Tom Hiddleston has that roguish look that gives the immediate initial impression that he is up to no good. His Thomas Sharpe will be suspect from the first time you see him. Fresh from her recent success as an astronaut in "The Martial," Jessica Chastain displays her versatility here with a dark maudlin character unlike any role she has played before. Her Lucille Sharpe was one big question mark from her first piano solo to her last. Charlie Hunnam plays a rather nondescript role here as Edith's doctor friend. Jim Beaver registers a strong presence as Edith's protective father.
The way Guillermo del Toro wrote and tells the story as director was really fascinating in the first half during the build-up of the case. However, once they were already at the Sharpe estate, you kind of get the drift how the rest of the story will be going by then, with just a few mild surprises revealed at the end.

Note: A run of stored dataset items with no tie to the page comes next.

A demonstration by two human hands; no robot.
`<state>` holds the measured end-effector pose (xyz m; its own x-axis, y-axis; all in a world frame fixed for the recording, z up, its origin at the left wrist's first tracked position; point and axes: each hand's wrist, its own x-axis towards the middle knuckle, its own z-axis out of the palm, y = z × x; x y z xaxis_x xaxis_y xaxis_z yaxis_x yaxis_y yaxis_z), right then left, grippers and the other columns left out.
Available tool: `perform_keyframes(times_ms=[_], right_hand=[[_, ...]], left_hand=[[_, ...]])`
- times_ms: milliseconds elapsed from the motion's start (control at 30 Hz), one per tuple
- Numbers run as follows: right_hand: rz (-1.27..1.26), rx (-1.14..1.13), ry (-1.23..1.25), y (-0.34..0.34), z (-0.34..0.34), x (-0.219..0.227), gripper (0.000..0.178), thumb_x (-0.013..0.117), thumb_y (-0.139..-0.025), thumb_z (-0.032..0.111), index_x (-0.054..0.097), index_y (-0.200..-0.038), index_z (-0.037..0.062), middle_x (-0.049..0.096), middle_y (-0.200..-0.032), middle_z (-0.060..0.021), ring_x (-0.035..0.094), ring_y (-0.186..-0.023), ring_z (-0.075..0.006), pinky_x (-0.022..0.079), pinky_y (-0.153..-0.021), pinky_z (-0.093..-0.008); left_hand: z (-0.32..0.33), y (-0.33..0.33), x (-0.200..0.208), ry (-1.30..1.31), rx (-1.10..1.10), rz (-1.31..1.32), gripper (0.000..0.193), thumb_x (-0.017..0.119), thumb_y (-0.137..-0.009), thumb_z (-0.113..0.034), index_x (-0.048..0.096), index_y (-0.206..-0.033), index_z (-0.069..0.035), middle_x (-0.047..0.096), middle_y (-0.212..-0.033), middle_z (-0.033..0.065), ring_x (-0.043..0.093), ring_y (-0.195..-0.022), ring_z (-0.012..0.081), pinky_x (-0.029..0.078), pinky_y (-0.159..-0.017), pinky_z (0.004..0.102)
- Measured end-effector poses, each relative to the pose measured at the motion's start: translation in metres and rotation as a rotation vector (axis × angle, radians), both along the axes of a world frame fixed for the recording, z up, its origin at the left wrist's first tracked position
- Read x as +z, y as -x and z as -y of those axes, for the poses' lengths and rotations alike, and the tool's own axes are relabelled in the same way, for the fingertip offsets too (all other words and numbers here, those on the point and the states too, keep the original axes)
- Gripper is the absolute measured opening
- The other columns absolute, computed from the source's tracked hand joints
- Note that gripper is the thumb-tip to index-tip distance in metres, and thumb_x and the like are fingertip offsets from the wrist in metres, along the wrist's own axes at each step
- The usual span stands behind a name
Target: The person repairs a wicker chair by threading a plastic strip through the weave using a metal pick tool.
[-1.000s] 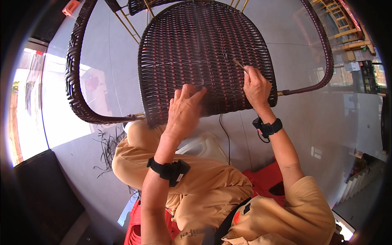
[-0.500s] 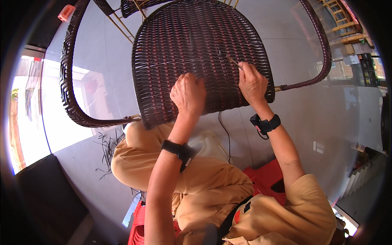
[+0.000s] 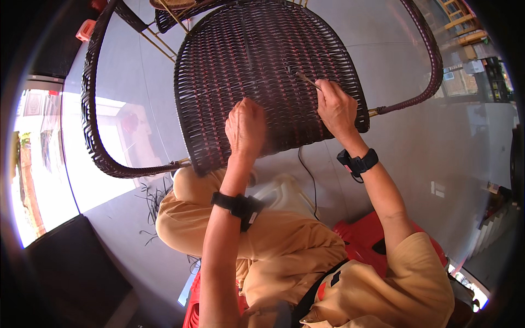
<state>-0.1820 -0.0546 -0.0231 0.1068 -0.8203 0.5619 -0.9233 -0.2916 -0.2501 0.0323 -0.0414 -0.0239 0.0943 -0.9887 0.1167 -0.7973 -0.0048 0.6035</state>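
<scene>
In front of me is a wicker chair seat (image 3: 219,82), woven from dark brown and reddish strands. My right hand (image 3: 337,109) is closed around a thin rod-like tool (image 3: 310,82), whose tip points left at the weave near a small loose bit of strand (image 3: 290,69). The tool's exact kind does not show. Low over the middle of the seat, my left hand (image 3: 245,127) is closed, its fingers curled in and partly blurred. Whatever it may pinch is hidden.
Curved woven armrests (image 3: 90,115) flank the seat on both sides. Cut dark strands (image 3: 156,202) lie on the floor at left. A black cable (image 3: 313,183) runs below the seat. I sit on a red plastic seat (image 3: 361,235). A ladder-like wooden frame (image 3: 456,22) stands far right.
The view has shifted slightly, and the chair appears a little turned. My right hand and its tool stay by the same part of the weave. My left hand remains closed over the seat.
</scene>
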Motion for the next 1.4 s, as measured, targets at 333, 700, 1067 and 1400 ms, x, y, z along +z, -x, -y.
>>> perform_keyframes(times_ms=[333,700,1067,1400], right_hand=[[0.009,0.014,-0.009,0.000,0.001,0.000,0.008,0.061,-0.085,0.010,0.061,-0.094,0.0087,0.064,-0.081,-0.0056,0.065,-0.062,-0.0254,0.052,-0.051,-0.0326],[0.001,-0.001,-0.025,0.001,0.003,-0.003,0.014,0.065,-0.082,0.008,0.063,-0.096,0.0069,0.067,-0.083,-0.0048,0.066,-0.067,-0.0254,0.052,-0.054,-0.0327],[-0.022,0.015,-0.005,0.000,0.003,-0.004,0.008,0.061,-0.085,0.009,0.062,-0.093,0.0079,0.065,-0.080,-0.0056,0.065,-0.062,-0.0256,0.051,-0.051,-0.0332],[-0.067,0.026,0.018,-0.002,0.005,0.000,0.007,0.061,-0.084,0.008,0.061,-0.092,0.0069,0.065,-0.080,-0.0063,0.065,-0.063,-0.0262,0.051,-0.052,-0.0347]], left_hand=[[-0.009,-0.020,0.018,-0.040,-0.017,-0.287,0.011,0.067,-0.077,-0.003,0.067,-0.088,-0.001,0.062,-0.082,0.0119,0.061,-0.069,0.0288,0.049,-0.065,0.0346],[-0.032,-0.022,0.031,-0.093,-0.260,-0.124,0.049,0.052,-0.080,0.012,0.061,-0.123,-0.009,0.050,-0.112,0.0137,0.058,-0.095,0.0311,0.047,-0.083,0.0383],[-0.035,-0.011,0.024,-0.008,-0.306,0.145,0.050,0.051,-0.079,0.009,0.058,-0.126,-0.007,0.050,-0.116,0.0133,0.053,-0.098,0.0309,0.044,-0.085,0.0396],[-0.040,-0.009,0.022,-0.028,-0.321,0.245,0.049,0.060,-0.079,-0.007,0.053,-0.128,-0.005,0.045,-0.131,0.0085,0.048,-0.106,0.0294,0.041,-0.087,0.0409]])
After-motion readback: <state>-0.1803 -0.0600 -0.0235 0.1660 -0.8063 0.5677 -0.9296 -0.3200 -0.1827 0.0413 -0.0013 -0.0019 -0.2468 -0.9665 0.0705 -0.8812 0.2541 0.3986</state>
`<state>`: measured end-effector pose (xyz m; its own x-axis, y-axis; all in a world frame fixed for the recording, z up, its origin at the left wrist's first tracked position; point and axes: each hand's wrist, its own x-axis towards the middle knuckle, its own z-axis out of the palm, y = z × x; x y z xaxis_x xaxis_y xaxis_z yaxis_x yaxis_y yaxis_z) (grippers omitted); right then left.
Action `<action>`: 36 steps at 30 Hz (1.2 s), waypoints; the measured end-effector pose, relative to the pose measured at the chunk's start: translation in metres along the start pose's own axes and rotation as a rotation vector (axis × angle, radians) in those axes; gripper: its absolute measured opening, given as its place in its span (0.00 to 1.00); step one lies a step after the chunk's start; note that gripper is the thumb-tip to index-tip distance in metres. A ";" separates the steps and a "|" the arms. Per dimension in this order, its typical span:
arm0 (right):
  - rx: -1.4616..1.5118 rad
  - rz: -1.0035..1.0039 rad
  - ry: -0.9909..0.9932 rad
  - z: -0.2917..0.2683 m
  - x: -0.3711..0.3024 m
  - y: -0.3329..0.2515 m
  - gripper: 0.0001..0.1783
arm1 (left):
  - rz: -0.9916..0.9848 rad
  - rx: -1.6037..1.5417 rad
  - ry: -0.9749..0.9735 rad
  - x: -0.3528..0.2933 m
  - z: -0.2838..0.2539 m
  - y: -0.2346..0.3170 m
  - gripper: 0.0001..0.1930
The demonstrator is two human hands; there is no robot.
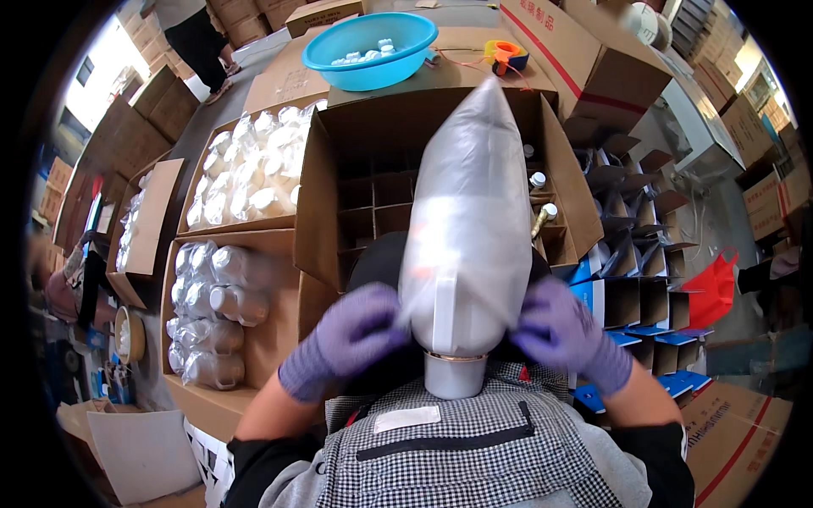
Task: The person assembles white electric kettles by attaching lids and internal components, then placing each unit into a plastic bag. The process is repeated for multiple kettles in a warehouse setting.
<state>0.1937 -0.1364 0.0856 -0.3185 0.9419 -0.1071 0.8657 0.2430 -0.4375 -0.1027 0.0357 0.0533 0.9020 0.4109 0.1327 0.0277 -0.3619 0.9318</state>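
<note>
Above the wearer's lap, at the near centre of my feed, a white handled flask [445, 313] is mostly covered by a translucent plastic bag [470, 161], which narrows to a point at its far end. The flask's pale grey cup-shaped end [456, 377] pokes out of the near side of the bag, close to a black-and-white checked apron [449, 453]. I see the left hand [360, 328], in a purple knit glove, at the left edge of the bag's near end, fingers curled inward. The right hand [559, 328], gloved alike, is curled at the right edge. Both are blurred, so I cannot tell whether either one pinches the film or only touches it.

Just beyond, I make out an open cardboard carton [580, 182] with a grid of compartments; white-capped bottles [538, 180] stand along its right side. On the left I have two more cartons: the far carton [241, 225] is packed with bagged white containers [262, 161], and the near carton [281, 339] holds bagged bottles [216, 305] in its left part. At the far side, a light blue plastic basin [373, 78] holds small white caps [364, 57]. To the right of the open carton I see dark cardboard dividers [627, 195], with a red bag [713, 292] farther right. At the far left stands a person [196, 42] in dark trousers
</note>
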 end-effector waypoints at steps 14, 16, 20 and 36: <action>-0.414 -0.306 0.108 0.006 0.055 -0.014 0.23 | 0.199 0.461 -0.169 -0.035 0.034 0.036 0.13; -0.569 -0.287 -0.024 0.003 0.060 -0.015 0.21 | 0.184 0.470 -0.149 -0.033 0.034 0.036 0.11; -0.526 -0.181 0.134 0.010 0.029 0.018 0.17 | -0.064 0.143 0.023 -0.037 0.053 0.039 0.10; 0.497 0.783 0.863 -0.003 -0.297 0.125 0.29 | -0.183 0.015 0.232 0.016 0.057 0.035 0.12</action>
<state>0.3974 -0.3850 0.0659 0.7285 0.6835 0.0454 0.4106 -0.3827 -0.8276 -0.0628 -0.0176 0.0689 0.7588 0.6502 0.0383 0.1890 -0.2761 0.9424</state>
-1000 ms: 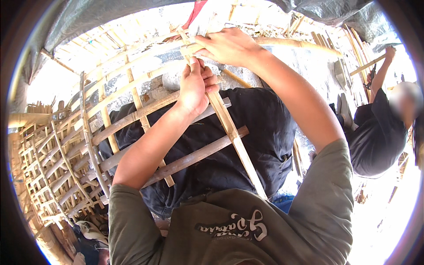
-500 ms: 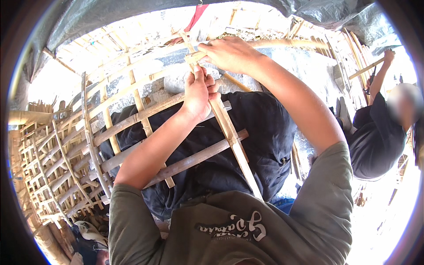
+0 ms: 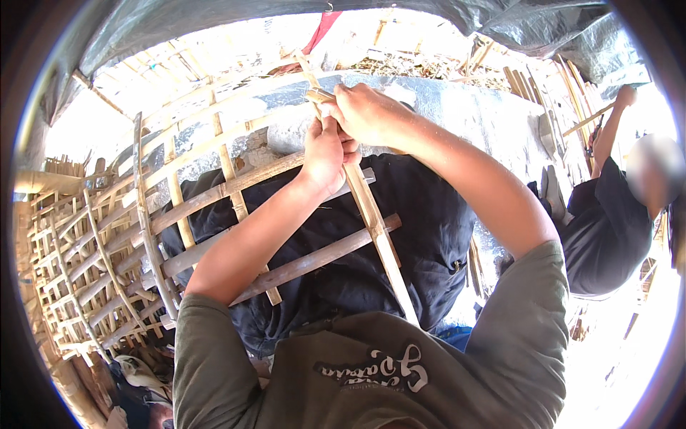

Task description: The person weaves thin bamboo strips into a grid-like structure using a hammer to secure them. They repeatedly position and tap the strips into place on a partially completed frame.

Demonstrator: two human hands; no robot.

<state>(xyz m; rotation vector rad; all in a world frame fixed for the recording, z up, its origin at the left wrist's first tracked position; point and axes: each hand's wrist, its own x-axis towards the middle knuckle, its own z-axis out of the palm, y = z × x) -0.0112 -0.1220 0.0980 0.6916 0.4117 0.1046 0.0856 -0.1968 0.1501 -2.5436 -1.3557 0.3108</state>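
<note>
A bamboo lattice (image 3: 232, 187) of crossed poles and split strips lies across my lap, over dark trousers (image 3: 429, 207). My left hand (image 3: 325, 159) is closed around a long bamboo slat (image 3: 373, 222) that runs from the lattice's far side back toward my chest. Just beyond it, my right hand (image 3: 366, 114) is closed on a bamboo piece (image 3: 319, 94), whose short end sticks out to the left across the top of the slat. Both hands touch or nearly touch at this crossing. My fingers and right forearm hide the rest of the piece.
More bamboo lattice panels (image 3: 78, 264) stand at the left. Another person (image 3: 607, 222) in dark clothing sits at the right, holding a bamboo stick (image 3: 589, 119). Bamboo strips lean behind at the upper right. A dark tarp (image 3: 500, 18) hangs overhead.
My right hand has turned and moved slightly nearer, closer to the left hand. The bamboo length that stretched out to the right beyond my right forearm no longer shows. My left hand stays nearly in place.
</note>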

However, the main draw of the film is not really the story, it is the spectacular visuals and visual effects. There is simply that unique way Del Toro designs his ghosts and creatures that really make them extra-creepy and memorable. This film is a winner in terms of its resplendent cinematography care of Dan Lausten. The beautifully photographed scenes of Edith in the house or in the fields were reminiscent of classic Gothic films like "Rebecca" or sweeping romances like "Wuthering Heights".
The whole mansion and grounds of the Sharpes is likewise a monster of its own, with its damaged roof that lets leaves and snow into the house, sinking floor boards, creaky pipes, stairs and elevator, and black fat moths that fly all around it. The red clay soil upon which the house stands is likewise very much a character on its own.
The use of the color red is simply incomparable here as it is practically in every scene, on the floor, on the walls, in the water, on the ghosts, in the basement vats, on the snow. The bloody violence here was unflinching as well, contributing to the scarlet obsession in the film's palette, as well as its R-16 rating.
The film has an oft-repeated line that goes "This is not a ghost story, but a story which just happened to have ghosts" referring to the manuscript Edith was writing. That line could also be applied to the film itself. The basic story could stand even without the ghosts, albeit less interesting. With his ghosts though, del Toro added a further dimension of visual flash and terror, creating a unique masterpiece all his own. Del Toro can make gory gorgeous. 8/10.